Major League Baseball is bound for expansion one of these days. Commissioner Rob Manfred has kicked around the idea of a 32-team league for a while now and brought up the notion again during last week’s All-Star festivities.
One of the potential locations he named during an interview with Fox Sports 1 was Montreal, ironic considering Manfred’s predecessor, Bud Selig, spent years trying to move that franchise practically anywhere else. The Expos played 22 games in Puerto Rico in 2003 and 2004, and after baseball’s 29 other franchises pitched in to purchase the team, the island — along with Portland, northern Virginia and Washington — made offers to the league.

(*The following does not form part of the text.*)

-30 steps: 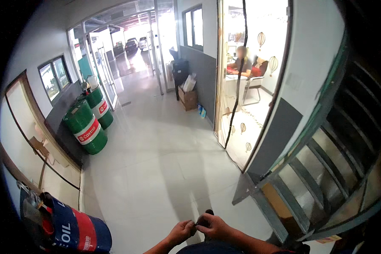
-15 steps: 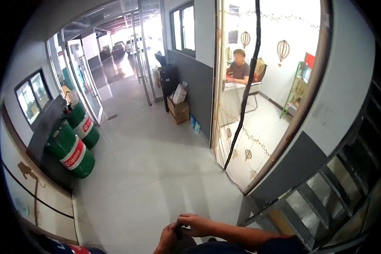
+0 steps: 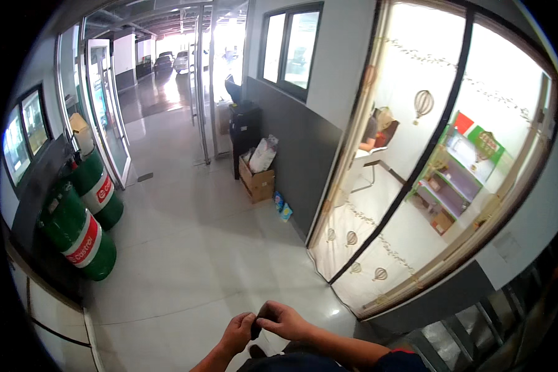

Of course the District of Columbia won, and 13 years later, the Nationals are at home in Washington, showing off its 10-year-old ballpark and star players over the All-Star break. The Nationals selectively honor parts of the franchise’s history, but Montrealers generally have moved on to root for other teams.
But the city hasn’t moved on from baseball, experts say, and would eagerly welcome Manfred and an expansion team despite the league’s checkered past north of the border.
“It was a blank slate, clean page, whatever the expression is,” says Matthew Ross, president of the ExposNation Committee, a nonprofit that promotes Montreal as a sight for a future expansion team, and a radio host on one of the city’s sports talk channels. “We heard that Rob Manfred was very worldly when he looked at baseball. He cared about doing things outside the United States.”
Montreal is a three-sport city between the NHL’s Canadiens, MLS’s Impact and Canadian football’s Alouettes. But baseball is woven into its history. Jackie Robinson played for the minor league Royals, a team with consistently high attendance numbers, before breaking the major league color barrier in 1947. Montreal hosted the first All-Star Game held outside the United States in 1982.
Since the Expos moved in 2005, the Toronto Blue Jays regularly play a pair of weekend preseason games in Montreal that between them draw close to 100,000 fans. This season, those games were on weeknights - and still drew 50,000 fans.
“Major League Baseball had to buy the franchise and run it into the ground to move it to Washington,” said Rich Griffin, the Toronto Star’s baseball columnist.
Until the end - when the Expos were playing in worn out Olympic Stadium, when league leaders were openly shopping the team to other cities, when the team agreed to move a quarter of its home games to Puerto Rico — Montrealers insist the city supported the team.
When the ballclub was good, contending for the pennant as a labor strike loomed in 1992 through 1994, an average of 21,000 fans showed up for each home game.
When it was bad, the bottom fell out at the box office. In the final seven years in Montreal, fewer than 12,000 fans went to each home game, on average. The final season, the Expos only averaged 9,000 fans. That convinced the league the city wasn’t good for baseball any longer. And that engendered a fair amount of bitterness among Montrealers.
“When they were playing games in Puerto Rico, it was almost like they were telling fans, ‘Goodbye, we’re done, you’re not good enough,’ “ said Griffin, who previously worked in the Expos’ front office.
“When things are good here, they’re really good,” Ross said. “It just seemed like there was always something that would happen for the Expos not to take off or do well.”
That is what tamps expectations among residents despite Manfred’s repeated mentions of Montreal: The league has dissed Montreal before.
The Tampa Bay Rays and Oakland Athletics both need new stadiums, and Expos boosters fear that MLB officials will threaten municipalities with franchise relocation to Montreal if governments don’t pony up money for new ballparks.
Montrealers know that’s largely an empty threat, Griffin said, because Canadian politicians are loathe to use public money on private athletic facilities, unlike their American counterparts. Besides, the Rays just released renderings of their proposed new stadium and the Oakland city council voted to negotiate with the A’s on two proposed stadium sites. Both teams are likely to get new ballparks without enduring the threat of relocation.
“It’s an intelligent fan base,” Ross said. “They know nothing can happen until Tampa Bay and Oakland are sorted. There’s a hurry-up-and-wait mentality.”
That leaves Montreal only one option to get a team — expansion — but there is competition: Manfred also listed Nashville and Charlotte, North Carolina, as targets, along with Portland, Las Vegas, Vancouver and even Mexico.